▶ Data provided:
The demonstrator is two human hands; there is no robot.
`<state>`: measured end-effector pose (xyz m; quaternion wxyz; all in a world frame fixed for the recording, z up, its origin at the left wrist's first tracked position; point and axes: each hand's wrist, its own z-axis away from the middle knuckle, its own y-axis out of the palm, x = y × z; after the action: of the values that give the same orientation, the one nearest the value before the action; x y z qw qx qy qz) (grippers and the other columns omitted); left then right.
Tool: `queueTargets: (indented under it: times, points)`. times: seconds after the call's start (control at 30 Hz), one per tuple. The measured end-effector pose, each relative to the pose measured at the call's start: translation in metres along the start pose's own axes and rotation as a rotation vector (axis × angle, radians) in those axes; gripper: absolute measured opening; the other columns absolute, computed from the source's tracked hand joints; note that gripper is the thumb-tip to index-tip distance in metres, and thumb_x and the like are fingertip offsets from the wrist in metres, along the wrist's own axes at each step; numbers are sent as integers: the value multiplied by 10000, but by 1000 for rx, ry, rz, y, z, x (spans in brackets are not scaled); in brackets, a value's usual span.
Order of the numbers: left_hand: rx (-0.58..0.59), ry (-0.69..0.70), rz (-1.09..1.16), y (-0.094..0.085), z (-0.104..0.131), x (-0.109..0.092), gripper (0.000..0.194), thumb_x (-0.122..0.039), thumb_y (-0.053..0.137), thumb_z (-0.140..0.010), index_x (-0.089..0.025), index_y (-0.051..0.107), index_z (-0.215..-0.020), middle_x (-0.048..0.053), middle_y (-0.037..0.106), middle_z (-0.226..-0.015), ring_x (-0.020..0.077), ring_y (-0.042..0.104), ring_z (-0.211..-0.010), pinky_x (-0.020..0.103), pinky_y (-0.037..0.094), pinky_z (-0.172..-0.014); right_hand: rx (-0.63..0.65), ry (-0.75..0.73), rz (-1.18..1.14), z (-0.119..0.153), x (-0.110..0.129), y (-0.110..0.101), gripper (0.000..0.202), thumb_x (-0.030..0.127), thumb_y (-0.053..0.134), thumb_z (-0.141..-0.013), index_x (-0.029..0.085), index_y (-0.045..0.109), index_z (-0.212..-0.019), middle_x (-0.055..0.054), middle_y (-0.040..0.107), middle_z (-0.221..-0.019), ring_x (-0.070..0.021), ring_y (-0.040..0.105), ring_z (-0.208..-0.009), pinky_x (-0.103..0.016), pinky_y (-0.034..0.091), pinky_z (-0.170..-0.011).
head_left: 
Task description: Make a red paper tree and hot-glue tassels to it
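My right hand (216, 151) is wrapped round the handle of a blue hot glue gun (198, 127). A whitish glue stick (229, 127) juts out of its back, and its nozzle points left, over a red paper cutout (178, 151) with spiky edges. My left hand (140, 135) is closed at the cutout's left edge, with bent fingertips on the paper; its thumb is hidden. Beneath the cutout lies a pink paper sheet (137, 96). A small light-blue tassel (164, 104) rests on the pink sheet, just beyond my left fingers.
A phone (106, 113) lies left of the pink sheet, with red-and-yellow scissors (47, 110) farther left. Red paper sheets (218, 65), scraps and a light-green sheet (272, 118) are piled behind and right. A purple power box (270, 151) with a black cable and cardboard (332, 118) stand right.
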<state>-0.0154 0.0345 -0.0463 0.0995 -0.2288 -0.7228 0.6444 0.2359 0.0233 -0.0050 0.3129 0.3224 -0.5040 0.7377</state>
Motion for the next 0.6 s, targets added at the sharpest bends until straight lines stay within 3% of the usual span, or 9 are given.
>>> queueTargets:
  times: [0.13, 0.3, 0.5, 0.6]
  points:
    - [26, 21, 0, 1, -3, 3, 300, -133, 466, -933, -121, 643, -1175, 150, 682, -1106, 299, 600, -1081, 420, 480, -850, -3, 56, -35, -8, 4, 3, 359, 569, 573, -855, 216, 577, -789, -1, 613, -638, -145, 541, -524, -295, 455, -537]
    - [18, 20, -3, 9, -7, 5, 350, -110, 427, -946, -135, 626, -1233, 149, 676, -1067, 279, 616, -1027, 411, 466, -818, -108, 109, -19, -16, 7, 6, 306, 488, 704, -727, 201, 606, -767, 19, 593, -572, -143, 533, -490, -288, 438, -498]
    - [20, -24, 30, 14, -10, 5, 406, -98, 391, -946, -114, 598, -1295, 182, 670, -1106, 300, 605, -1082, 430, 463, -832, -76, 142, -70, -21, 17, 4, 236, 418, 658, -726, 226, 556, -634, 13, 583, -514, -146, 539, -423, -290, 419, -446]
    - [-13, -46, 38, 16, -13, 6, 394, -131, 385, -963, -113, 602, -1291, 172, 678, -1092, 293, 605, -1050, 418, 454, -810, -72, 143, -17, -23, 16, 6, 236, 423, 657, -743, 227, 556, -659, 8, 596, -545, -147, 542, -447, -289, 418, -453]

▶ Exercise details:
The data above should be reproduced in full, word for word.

▶ Response to this exercise:
The demonstrator is two human hands; there is no robot.
`<state>`: measured end-effector pose (xyz m; quaternion wxyz; all in a world frame fixed for the recording, z up, its origin at the left wrist's first tracked position; point and axes: each hand's wrist, its own z-axis away from the middle knuckle, its own y-axis out of the palm, x = y × z; after the action: of the values that give the same orientation, the one nearest the value before the action; x y z qw qx qy qz) (grippers and the other columns omitted); left then right.
Tool: `queueTargets: (indented under it: times, points)`. times: seconds after the call's start (control at 30 Hz), one per tuple. The measured end-effector pose, each relative to the pose measured at the call's start: translation in metres along the start pose's own axes and rotation as a rotation vector (axis × angle, radians) in those axes; gripper: absolute measured opening; the other columns absolute, computed from the source's tracked hand joints; note that gripper is the thumb-tip to index-tip distance in metres, and thumb_x and the like are fingertip offsets from the wrist in metres, along the wrist's own axes at each step; numbers are sent as integers: the value multiplied by 10000, but by 1000 for rx, ry, rz, y, z, x (spans in brackets are not scaled); in brackets, a value's usual span.
Order of the numbers: left_hand: rx (-0.58..0.59), ry (-0.69..0.70), rz (-1.09..1.16), y (-0.094..0.085), z (-0.104..0.131), x (-0.109..0.092), gripper (0.000..0.194), thumb_x (-0.122..0.039), thumb_y (-0.053..0.137), thumb_z (-0.140..0.010), index_x (-0.089..0.025), index_y (-0.051..0.107), index_z (-0.215..-0.020), middle_x (-0.048..0.053), middle_y (-0.037..0.106), middle_z (-0.226..-0.015), ring_x (-0.020..0.077), ring_y (-0.042..0.104), ring_z (-0.211..-0.010), pinky_x (-0.020..0.103), pinky_y (-0.037..0.094), pinky_z (-0.172..-0.014); right_hand: rx (-0.63..0.65), ry (-0.75..0.73), rz (-1.18..1.14), z (-0.119..0.153), x (-0.110..0.129), y (-0.110..0.101), gripper (0.000..0.202), thumb_x (-0.030..0.127), thumb_y (-0.053..0.134), thumb_z (-0.141..-0.013), index_x (-0.029..0.085), index_y (-0.045..0.109), index_z (-0.212..-0.019), middle_x (-0.055..0.054), middle_y (-0.040..0.107), middle_z (-0.221..-0.019), ring_x (-0.070..0.021), ring_y (-0.040..0.105), ring_z (-0.208..-0.009), pinky_x (-0.103..0.016), pinky_y (-0.034..0.091), pinky_z (-0.170..-0.011).
head_left: 
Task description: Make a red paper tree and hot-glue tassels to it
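My right hand (216, 151) is wrapped round the handle of a blue hot glue gun (198, 127). A whitish glue stick (229, 127) juts out of its back, and its nozzle points left, over a red paper cutout (178, 151) with spiky edges. My left hand (140, 135) is closed at the cutout's left edge, with bent fingertips on the paper; its thumb is hidden. Beneath the cutout lies a pink paper sheet (137, 96). A small light-blue tassel (164, 104) rests on the pink sheet, just beyond my left fingers.
A phone (106, 113) lies left of the pink sheet, with red-and-yellow scissors (47, 110) farther left. Red paper sheets (218, 65), scraps and a light-green sheet (272, 118) are piled behind and right. A purple power box (270, 151) with a black cable and cardboard (332, 118) stand right.
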<state>-0.0154 0.0345 -0.0463 0.0995 -0.2288 -0.7228 0.6444 0.2359 0.0233 -0.0050 0.3129 0.3224 -0.5040 0.7377</state>
Motion for the next 0.6 s, targets added at the sharpest bends until straight lines stay within 3% of the usual span, or 9 are given.
>>> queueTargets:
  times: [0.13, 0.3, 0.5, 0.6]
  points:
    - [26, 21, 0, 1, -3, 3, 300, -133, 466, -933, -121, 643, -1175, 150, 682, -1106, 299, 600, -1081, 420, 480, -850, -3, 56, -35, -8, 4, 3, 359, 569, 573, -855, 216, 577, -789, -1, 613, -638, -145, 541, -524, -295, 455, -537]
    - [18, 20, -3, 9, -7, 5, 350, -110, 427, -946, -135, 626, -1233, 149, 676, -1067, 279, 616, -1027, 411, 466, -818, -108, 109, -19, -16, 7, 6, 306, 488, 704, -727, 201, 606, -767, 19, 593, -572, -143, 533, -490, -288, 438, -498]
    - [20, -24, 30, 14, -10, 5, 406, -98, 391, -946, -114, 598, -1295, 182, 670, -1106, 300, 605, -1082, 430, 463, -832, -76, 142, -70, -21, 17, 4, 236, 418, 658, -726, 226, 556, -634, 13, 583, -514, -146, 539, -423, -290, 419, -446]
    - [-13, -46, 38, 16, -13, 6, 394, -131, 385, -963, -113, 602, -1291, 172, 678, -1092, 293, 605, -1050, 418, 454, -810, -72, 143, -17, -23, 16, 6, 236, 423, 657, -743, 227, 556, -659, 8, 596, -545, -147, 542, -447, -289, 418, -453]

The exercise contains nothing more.